▶ [PROBLEM STATEMENT] Please transcribe the data that follows exactly, from its first line through the line that contains "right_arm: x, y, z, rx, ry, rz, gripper".

▶ [WORKING DATA]
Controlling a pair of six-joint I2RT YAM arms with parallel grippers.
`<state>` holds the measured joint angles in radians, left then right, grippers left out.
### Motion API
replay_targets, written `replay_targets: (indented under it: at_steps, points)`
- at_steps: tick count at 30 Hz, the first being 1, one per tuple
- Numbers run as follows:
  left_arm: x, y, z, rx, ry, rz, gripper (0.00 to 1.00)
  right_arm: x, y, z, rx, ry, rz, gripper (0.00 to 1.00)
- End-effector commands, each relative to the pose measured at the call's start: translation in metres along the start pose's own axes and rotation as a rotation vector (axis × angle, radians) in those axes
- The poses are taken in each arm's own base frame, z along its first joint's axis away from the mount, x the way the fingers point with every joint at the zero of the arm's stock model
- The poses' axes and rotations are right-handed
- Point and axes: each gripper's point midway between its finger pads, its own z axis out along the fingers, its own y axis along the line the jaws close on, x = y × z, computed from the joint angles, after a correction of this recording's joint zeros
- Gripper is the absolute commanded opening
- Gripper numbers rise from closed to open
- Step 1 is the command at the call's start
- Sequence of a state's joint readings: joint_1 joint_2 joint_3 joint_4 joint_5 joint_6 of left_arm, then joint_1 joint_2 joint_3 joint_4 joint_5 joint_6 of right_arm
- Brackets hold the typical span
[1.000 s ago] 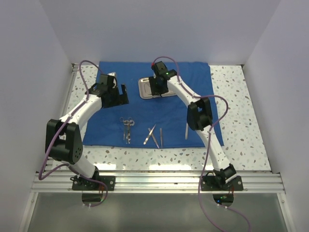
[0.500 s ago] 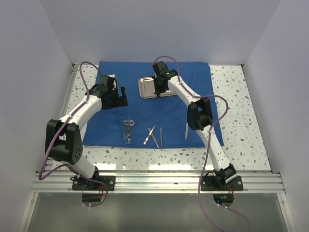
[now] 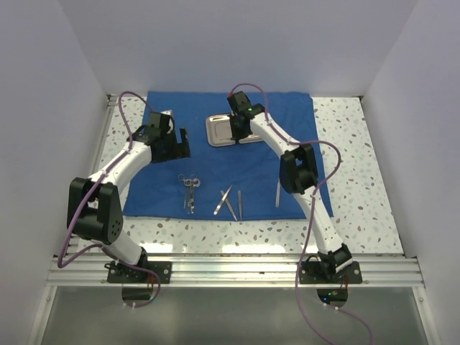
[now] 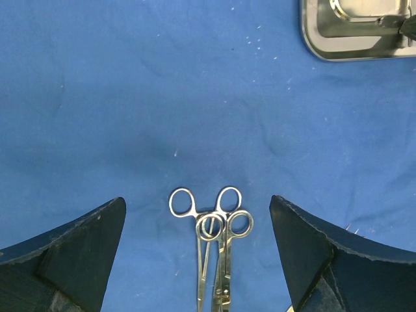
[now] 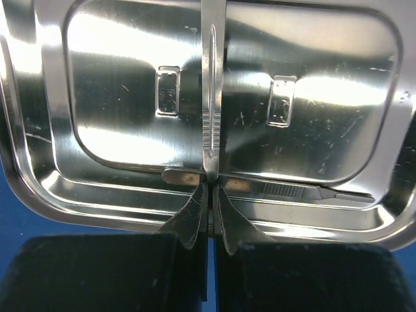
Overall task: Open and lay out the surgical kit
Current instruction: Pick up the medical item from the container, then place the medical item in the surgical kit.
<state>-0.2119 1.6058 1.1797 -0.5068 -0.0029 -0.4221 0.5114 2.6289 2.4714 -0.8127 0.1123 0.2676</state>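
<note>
one slim instrument (image 5: 210, 117) pinched by right gripper (image 5: 208, 195), over steel tray (image 5: 39, 182)

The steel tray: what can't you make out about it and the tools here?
- Top view: right gripper covers the middle of the tray.
- Right wrist view: the gripped thin instrument runs off the top edge.
- Left wrist view: forceps tips cut off by the bottom edge.
</note>
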Motion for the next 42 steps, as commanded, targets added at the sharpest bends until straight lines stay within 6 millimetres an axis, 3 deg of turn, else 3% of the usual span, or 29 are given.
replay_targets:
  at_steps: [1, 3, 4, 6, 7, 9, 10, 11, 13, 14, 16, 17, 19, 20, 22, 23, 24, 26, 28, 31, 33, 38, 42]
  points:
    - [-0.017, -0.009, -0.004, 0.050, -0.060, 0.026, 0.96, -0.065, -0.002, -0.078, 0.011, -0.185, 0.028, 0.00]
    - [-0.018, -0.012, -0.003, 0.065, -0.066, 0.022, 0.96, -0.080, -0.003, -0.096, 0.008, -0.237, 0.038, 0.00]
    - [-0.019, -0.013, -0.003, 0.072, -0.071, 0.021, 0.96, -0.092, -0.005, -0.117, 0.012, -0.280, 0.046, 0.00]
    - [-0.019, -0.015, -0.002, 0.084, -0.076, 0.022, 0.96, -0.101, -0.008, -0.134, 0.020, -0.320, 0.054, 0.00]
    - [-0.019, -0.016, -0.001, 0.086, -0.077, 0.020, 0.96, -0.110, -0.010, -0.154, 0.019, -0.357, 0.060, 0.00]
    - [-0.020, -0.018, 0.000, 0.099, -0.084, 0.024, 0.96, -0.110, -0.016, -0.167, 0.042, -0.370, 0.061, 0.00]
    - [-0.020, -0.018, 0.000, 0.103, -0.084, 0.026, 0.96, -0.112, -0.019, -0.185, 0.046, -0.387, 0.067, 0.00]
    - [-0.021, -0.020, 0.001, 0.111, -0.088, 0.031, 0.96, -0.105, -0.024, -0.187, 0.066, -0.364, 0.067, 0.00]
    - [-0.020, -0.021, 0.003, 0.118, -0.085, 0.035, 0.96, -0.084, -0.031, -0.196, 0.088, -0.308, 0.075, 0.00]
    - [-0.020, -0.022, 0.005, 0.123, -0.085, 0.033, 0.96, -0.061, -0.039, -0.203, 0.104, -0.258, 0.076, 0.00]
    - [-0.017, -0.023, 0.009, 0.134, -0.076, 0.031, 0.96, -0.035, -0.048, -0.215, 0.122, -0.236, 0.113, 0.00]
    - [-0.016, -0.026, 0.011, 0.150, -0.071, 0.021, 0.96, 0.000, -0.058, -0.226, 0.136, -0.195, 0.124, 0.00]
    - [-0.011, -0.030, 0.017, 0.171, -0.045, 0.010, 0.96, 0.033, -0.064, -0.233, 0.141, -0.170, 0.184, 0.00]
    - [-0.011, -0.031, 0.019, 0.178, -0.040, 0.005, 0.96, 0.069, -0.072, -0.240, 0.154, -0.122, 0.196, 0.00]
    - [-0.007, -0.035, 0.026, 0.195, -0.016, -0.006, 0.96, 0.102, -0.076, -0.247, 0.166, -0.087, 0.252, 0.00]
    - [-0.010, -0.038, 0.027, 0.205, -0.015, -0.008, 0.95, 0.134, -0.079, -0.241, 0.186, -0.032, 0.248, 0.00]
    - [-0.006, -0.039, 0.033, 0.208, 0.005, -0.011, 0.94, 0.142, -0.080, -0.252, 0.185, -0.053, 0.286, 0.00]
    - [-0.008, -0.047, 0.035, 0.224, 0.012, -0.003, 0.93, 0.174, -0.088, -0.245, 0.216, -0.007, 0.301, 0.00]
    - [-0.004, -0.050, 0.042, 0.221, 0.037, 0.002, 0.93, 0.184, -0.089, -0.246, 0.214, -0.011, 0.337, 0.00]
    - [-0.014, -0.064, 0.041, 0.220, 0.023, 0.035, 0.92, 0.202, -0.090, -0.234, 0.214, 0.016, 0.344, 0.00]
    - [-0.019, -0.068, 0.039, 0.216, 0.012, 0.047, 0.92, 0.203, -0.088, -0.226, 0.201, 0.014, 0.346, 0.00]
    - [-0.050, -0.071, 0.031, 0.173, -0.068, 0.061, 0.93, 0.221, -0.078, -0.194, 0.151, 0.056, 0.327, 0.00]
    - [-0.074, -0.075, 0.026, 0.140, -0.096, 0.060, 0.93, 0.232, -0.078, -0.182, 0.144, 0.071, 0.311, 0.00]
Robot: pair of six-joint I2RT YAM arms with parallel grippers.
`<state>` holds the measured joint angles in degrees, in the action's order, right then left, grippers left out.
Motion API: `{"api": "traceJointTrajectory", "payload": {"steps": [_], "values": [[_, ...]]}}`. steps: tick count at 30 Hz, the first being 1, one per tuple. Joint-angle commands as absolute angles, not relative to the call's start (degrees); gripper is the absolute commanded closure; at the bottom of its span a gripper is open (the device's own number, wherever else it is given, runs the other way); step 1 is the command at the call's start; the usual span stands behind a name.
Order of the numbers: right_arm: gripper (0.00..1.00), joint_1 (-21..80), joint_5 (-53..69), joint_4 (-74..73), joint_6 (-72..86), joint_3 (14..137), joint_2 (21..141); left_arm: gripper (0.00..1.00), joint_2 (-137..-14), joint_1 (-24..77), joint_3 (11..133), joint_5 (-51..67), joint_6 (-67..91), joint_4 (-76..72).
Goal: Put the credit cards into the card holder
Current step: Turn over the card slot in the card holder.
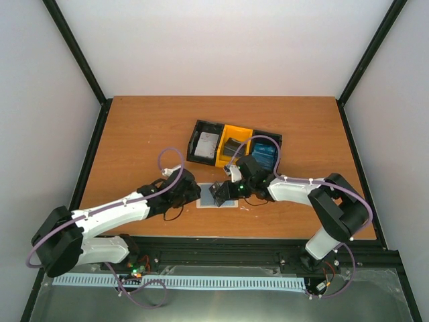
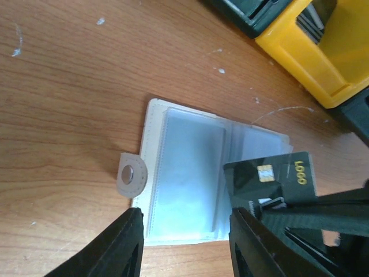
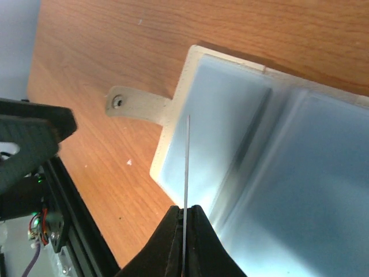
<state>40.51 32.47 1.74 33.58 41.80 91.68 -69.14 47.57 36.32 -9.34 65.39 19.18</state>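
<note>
- Lying open and flat on the counter [image 1: 134, 134], the card holder [image 2: 184, 173] sits close to the near edge, about midway along it, with its clear sleeves facing up.
- Its round snap tab [image 2: 132, 175] sticks out from the outer side of one leaf and rests flat on the wood.
- The right gripper [image 3: 185, 210] is clenched on a dark credit card [image 2: 282, 176], pinching it by one end. The card's face shows a gold chip and the gold word "LOGO".
- In the right wrist view that card appears edge-on as a thin line, held steeply above the open holder. Whether its free end touches a sleeve I cannot tell.
- The left gripper [image 2: 187, 212] is released, its fingers spread apart and clasping nothing. They straddle the end of the tab-side leaf, and I cannot tell whether they press on it.
- Both grippers stand just beside each other over the holder, the left one at its tab side.
- A three-compartment tray [image 1: 239, 129] lies farther back, near the middle of the counter, and is turned slightly askew.
- Its left black compartment holds a grey-white card [image 1: 206, 144]. The yellow middle compartment holds another dark card [image 1: 234, 146], and the right black compartment holds a blue card [image 1: 264, 153].
</note>
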Motion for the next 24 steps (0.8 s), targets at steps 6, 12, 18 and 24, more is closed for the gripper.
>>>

▶ [ANSWER TO THIS EXERCISE]
Controlling a pair of six-joint I2RT YAM arms with parallel grippers.
`<state>` holds the measured joint angles in radians, left then right, grippers left out.
### Motion API
replay_targets, written `replay_targets: (indented under it: at_steps, points)`
- at_steps: tick count at 30 Hz, the first being 1, one per tuple
- Numbers run as follows:
  left_arm: x, y, z, rx, ry, rz, gripper (0.00 to 1.00)
  right_arm: x, y, z, rx, ry, rz, gripper (0.00 to 1.00)

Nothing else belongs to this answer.